Although the entries contain pictures, your copy should hold only their exact text.

═════ Excerpted records

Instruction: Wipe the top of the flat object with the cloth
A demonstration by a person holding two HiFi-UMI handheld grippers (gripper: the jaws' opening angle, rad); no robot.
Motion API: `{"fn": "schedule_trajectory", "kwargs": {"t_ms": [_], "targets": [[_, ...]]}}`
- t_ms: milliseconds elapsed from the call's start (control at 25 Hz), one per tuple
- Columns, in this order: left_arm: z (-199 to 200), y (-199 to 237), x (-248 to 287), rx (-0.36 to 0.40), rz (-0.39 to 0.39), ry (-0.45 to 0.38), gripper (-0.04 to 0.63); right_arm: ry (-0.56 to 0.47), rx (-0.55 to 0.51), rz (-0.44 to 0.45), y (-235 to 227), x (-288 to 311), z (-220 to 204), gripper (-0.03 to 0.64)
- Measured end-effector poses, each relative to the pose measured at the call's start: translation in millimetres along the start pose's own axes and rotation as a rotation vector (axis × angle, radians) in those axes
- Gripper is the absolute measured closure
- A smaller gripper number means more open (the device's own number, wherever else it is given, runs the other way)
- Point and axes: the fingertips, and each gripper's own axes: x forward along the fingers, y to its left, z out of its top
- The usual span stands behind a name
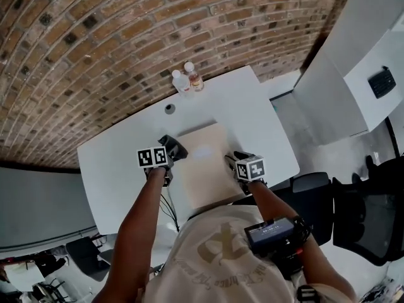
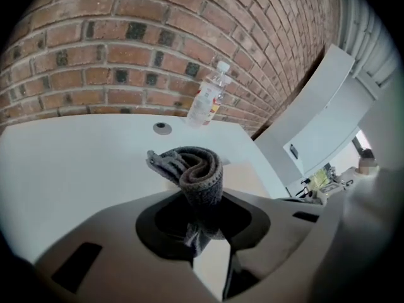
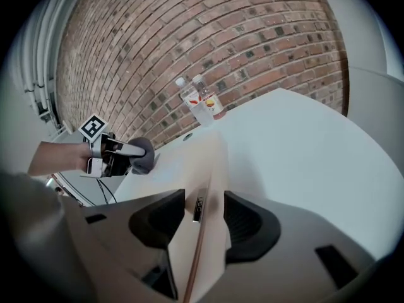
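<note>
The tan flat object (image 1: pixel 205 163) lies on the white surface (image 1: pixel 113 163), between your two tools. Your right tool (image 3: pixel 205 216) pinches its near right edge, with a pad to each side of the thin rim and the top stretching away ahead of the jaws. Your left tool (image 2: pixel 202 213) is pressed together on a dark grey cloth (image 2: pixel 199 172), which rises past the pads in a rolled fold. That bundle sits at the flat object's left edge, near its far corner, and it is not clear whether it touches the top. From the right tool, the left tool lies ahead and to the left, across the flat object. Two clear bottles (image 1: pixel 188 79) stand together at the surface's far edge, well beyond both tools. A small round grey cap (image 1: pixel 169 108) lies on the surface between the bottles and the left tool.
</note>
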Motion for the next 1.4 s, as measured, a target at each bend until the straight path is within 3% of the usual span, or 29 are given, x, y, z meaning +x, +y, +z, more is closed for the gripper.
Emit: {"fn": "schedule_trajectory", "kwargs": {"t_ms": [360,480,720,1080,1400], "targets": [[11,-142,41,0.137,-0.244,0.051,0.491,0.037,-0.047,0.102,3,2,-2,0.413],[2,-177,64,0.204,-0.285,0.096,0.491,0.038,-0.055,0.127,5,4,-2,0.411],[-20,-177,100,0.361,-0.113,0.223,0.491,0.058,-0.068,0.158,5,7,-3,0.411],[-23,-169,103,0.439,-0.025,0.287,0.491,0.047,-0.095,0.17,4,4,-1,0.411],[-34,-105,66,0.456,0.035,0.318,0.491,0.049,-0.075,0.12,2,6,-5,0.411]]}}
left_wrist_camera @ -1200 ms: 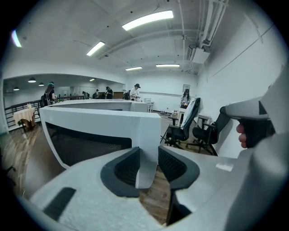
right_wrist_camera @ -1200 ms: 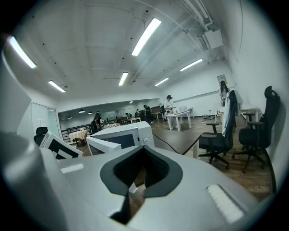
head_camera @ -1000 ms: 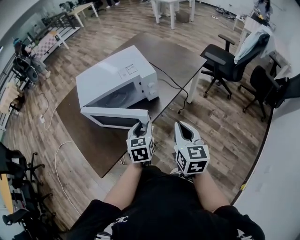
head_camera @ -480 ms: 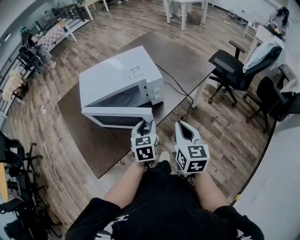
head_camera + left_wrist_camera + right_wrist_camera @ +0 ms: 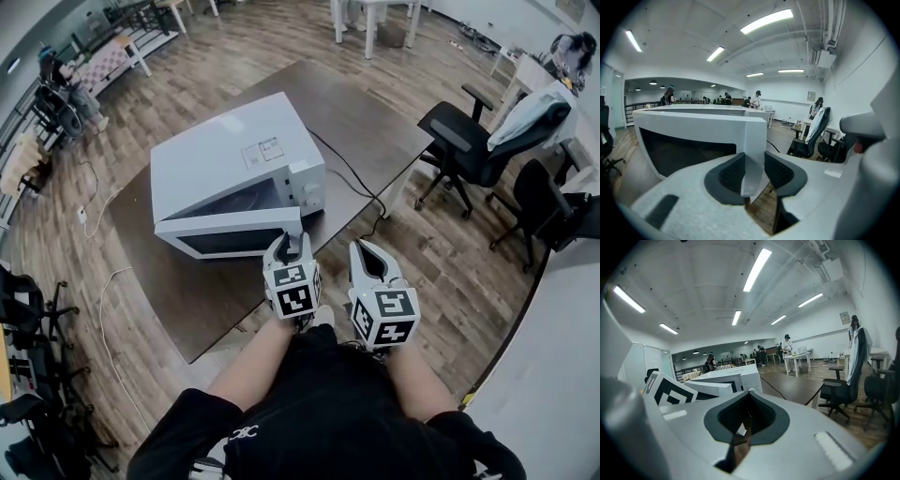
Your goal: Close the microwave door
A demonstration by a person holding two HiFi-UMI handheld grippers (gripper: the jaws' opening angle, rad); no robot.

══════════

**Solution**
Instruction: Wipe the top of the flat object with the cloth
A demonstration by a person holding two HiFi-UMI handheld grippers (gripper: the jaws' opening angle, rad); no robot.
Motion API: `{"fn": "schedule_trajectory", "kwargs": {"t_ms": [_], "targets": [[_, ...]]}}`
- t_ms: milliseconds elapsed from the call's start (control at 25 Hz), one per tuple
- Columns, in this order: left_arm: z (-199 to 200), y (-199 to 237), x (-248 to 287), rx (-0.36 to 0.40), rz (-0.39 to 0.39), ry (-0.45 to 0.38), gripper (-0.04 to 0.63); right_arm: ry (-0.56 to 0.47), rx (-0.55 to 0.51), rz (-0.44 to 0.45), y (-235 to 227), x (-288 to 311), z (-220 to 204), gripper (-0.03 to 0.64)
- Measured end-effector poses, each relative to the pose measured at the call's start: translation in millimetres along the start pose's own axes and rotation as a rotation vector (axis × angle, radians) in those axes
- Gripper is the absolute measured closure
- A smaller gripper number means more open (the device's own number, wherever else it is given, runs the other way)
- Point and axes: the fingertips, and each gripper's own axes: x forward along the fingers, y to its left, z out of its top
- The usual span stands behind a name
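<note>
The tan flat object (image 1: pixel 205 163) lies on the white surface (image 1: pixel 113 163), between your two tools. Your right tool (image 3: pixel 205 216) pinches its near right edge, with a pad to each side of the thin rim and the top stretching away ahead of the jaws. Your left tool (image 2: pixel 202 213) is pressed together on a dark grey cloth (image 2: pixel 199 172), which rises past the pads in a rolled fold. That bundle sits at the flat object's left edge, near its far corner, and it is not clear whether it touches the top. From the right tool, the left tool lies ahead and to the left, across the flat object. Two clear bottles (image 1: pixel 188 79) stand together at the surface's far edge, well beyond both tools. A small round grey cap (image 1: pixel 169 108) lies on the surface between the bottles and the left tool.
</note>
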Motion for the next 1.4 s, as measured, a target at each bend until the straight path is within 3% of the usual span, or 29 are given, x, y, z meaning +x, +y, +z, more is closed for the gripper.
Emit: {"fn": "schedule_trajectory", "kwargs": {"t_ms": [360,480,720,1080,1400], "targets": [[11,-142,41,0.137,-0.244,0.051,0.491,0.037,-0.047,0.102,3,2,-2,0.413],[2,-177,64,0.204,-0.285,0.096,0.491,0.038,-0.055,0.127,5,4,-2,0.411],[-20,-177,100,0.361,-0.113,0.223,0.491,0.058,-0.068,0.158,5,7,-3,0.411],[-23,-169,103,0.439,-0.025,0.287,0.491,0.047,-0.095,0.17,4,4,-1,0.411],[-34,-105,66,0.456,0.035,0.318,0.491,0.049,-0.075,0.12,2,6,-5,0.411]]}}
left_wrist_camera @ -1200 ms: 
right_wrist_camera @ -1200 ms: 
head_camera @ -1000 ms: 
head_camera @ -480 ms: 
head_camera + left_wrist_camera + right_wrist_camera @ +0 ms: 
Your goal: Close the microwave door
A demonstration by a person holding two HiFi-UMI handheld grippers (gripper: the jaws' opening angle, rad); no robot.

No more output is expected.